**About this task**
When you reach the line with "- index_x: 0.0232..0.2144" in the data below, begin printing lines exactly, and stop once the line with "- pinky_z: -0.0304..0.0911" has been printed.

*** Record extracts Section Begins ***

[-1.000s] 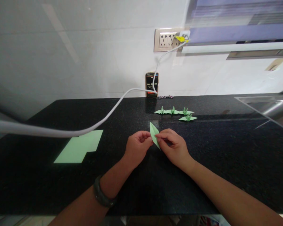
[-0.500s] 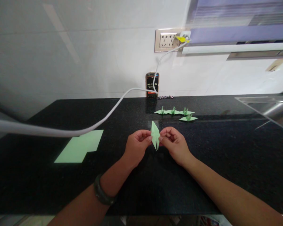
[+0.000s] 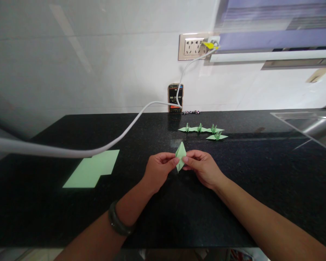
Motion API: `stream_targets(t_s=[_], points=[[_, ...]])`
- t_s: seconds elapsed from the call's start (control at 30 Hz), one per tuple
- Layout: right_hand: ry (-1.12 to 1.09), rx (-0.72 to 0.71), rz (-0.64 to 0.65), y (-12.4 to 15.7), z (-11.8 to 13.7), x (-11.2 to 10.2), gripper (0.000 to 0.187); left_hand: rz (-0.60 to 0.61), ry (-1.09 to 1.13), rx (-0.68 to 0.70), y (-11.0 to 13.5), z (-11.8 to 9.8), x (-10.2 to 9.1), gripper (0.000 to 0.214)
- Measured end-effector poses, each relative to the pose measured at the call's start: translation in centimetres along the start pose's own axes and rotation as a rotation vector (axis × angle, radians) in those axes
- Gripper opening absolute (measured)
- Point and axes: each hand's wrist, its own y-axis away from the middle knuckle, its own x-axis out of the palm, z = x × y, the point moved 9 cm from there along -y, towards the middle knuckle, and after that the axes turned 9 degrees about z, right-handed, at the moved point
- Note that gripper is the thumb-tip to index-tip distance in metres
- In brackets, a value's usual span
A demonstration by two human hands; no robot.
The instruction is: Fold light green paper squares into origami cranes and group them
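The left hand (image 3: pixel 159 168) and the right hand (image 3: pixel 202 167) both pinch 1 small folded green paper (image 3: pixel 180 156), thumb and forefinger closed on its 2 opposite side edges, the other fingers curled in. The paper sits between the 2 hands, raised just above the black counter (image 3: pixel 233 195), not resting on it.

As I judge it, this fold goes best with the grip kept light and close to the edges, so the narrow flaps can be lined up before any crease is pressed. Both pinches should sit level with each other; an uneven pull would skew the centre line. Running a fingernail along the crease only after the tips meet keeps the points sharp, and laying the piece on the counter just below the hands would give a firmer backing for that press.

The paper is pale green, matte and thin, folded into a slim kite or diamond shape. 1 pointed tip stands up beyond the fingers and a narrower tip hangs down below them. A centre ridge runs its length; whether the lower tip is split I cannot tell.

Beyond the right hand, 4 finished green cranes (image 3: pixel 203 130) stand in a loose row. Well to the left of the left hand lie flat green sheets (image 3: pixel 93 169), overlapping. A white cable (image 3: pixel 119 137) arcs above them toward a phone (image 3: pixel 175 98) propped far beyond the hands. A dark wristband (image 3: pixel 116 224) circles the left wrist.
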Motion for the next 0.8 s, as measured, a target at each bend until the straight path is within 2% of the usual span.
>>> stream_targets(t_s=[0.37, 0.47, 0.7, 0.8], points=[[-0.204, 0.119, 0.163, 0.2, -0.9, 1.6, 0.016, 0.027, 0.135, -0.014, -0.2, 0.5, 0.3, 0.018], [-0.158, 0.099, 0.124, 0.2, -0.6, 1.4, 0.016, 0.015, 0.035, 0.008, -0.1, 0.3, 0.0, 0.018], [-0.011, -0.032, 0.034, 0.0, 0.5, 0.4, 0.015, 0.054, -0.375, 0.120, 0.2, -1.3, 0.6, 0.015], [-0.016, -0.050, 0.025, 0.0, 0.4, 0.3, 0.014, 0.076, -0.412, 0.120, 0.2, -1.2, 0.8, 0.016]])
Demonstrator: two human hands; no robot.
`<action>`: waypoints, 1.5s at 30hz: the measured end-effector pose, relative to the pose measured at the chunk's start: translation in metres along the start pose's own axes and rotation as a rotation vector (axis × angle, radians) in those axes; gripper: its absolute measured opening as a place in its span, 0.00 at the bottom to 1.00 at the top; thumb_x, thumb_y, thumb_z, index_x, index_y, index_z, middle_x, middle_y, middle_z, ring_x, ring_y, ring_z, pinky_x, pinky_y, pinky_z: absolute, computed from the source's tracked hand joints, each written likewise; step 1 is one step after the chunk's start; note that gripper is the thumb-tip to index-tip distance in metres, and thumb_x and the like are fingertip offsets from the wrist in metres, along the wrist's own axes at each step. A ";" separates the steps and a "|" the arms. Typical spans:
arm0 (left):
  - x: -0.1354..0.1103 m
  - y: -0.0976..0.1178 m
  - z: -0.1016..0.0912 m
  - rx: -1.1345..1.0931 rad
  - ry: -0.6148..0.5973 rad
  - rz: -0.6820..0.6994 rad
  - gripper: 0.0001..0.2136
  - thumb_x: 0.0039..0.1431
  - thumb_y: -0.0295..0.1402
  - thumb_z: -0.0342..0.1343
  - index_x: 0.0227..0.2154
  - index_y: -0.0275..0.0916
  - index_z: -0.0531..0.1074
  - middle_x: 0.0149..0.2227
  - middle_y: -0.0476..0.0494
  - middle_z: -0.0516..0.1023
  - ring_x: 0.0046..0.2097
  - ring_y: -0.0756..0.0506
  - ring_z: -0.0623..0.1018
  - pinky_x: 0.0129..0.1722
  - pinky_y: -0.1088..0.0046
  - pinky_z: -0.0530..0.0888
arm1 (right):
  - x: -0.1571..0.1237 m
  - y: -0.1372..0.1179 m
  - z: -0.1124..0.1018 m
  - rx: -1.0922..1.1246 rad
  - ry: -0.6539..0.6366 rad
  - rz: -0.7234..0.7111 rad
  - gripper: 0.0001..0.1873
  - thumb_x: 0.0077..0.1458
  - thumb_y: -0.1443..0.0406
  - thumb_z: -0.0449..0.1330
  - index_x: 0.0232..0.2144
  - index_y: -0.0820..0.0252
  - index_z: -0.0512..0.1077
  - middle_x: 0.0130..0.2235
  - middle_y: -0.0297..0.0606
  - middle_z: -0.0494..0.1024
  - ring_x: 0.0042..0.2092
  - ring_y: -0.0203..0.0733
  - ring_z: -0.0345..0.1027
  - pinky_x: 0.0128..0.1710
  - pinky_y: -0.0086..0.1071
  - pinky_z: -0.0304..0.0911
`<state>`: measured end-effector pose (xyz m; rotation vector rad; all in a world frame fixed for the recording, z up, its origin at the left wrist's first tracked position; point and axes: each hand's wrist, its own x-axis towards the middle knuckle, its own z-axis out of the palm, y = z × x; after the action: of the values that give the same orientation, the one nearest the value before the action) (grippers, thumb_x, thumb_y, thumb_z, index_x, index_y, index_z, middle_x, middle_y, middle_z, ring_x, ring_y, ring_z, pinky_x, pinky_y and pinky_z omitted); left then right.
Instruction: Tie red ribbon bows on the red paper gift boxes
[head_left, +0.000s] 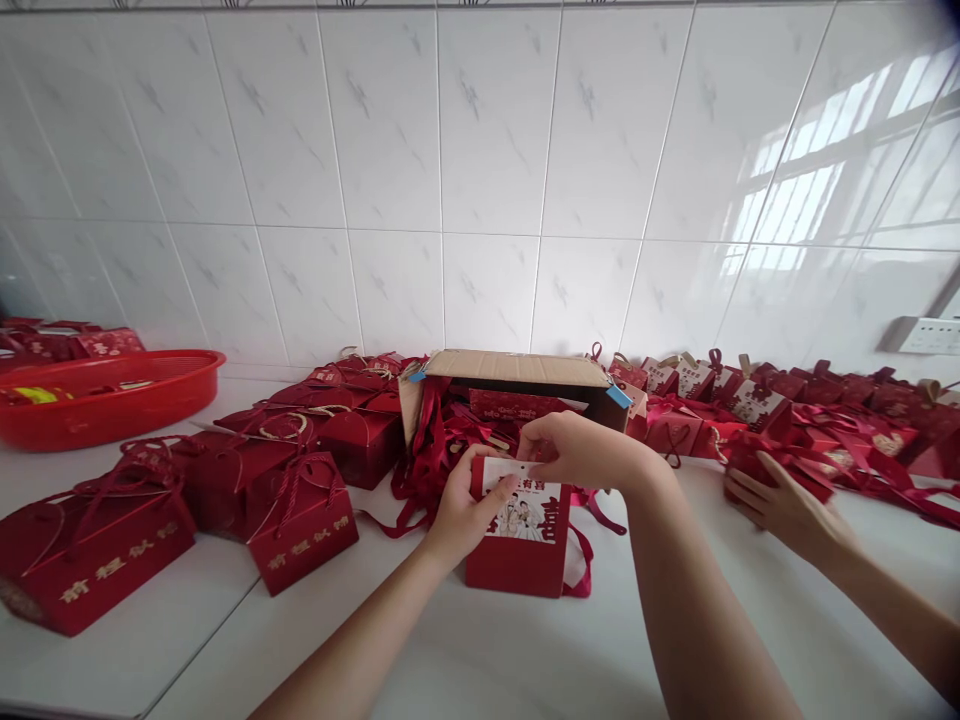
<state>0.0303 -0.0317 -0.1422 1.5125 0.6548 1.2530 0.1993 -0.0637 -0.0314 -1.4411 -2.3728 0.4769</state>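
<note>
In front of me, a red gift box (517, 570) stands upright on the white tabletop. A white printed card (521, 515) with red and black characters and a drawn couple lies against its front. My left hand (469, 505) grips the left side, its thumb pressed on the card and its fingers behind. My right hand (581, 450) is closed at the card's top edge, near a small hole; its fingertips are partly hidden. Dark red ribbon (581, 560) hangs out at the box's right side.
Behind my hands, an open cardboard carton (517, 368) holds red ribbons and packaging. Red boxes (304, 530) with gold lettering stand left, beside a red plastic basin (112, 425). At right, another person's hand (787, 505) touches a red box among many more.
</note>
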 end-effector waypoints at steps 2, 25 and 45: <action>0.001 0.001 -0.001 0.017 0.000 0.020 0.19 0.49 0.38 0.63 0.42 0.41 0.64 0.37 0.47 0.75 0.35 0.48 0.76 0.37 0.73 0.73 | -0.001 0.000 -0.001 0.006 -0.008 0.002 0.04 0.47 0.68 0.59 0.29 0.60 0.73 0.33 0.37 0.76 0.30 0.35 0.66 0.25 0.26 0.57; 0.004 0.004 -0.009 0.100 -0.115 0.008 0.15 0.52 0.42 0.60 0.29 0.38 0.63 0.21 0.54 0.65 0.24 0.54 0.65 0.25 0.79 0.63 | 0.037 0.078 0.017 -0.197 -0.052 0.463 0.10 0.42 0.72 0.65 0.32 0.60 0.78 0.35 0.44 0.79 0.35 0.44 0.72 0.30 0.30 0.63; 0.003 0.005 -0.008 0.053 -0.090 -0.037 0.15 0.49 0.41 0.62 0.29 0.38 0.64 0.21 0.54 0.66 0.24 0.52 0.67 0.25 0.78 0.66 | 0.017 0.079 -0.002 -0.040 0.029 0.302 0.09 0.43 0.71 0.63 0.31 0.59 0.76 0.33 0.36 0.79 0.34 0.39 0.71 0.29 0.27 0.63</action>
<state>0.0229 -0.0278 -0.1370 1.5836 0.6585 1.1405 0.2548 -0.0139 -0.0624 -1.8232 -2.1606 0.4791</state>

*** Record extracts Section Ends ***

**Your response**
  - index_x: 0.0232..0.2144
  - index_y: -0.0820..0.0252
  - index_z: -0.0512..0.1077
  - middle_x: 0.0130..0.2235
  - middle_y: -0.0297..0.0606
  - middle_z: -0.0494..0.1024
  - ring_x: 0.0042..0.2092
  - ring_y: -0.0203..0.0733
  - ring_z: -0.0345..0.1027
  - pinky_x: 0.0128..0.1710
  - pinky_y: -0.0086..0.1071
  - pinky_z: -0.0304..0.0911

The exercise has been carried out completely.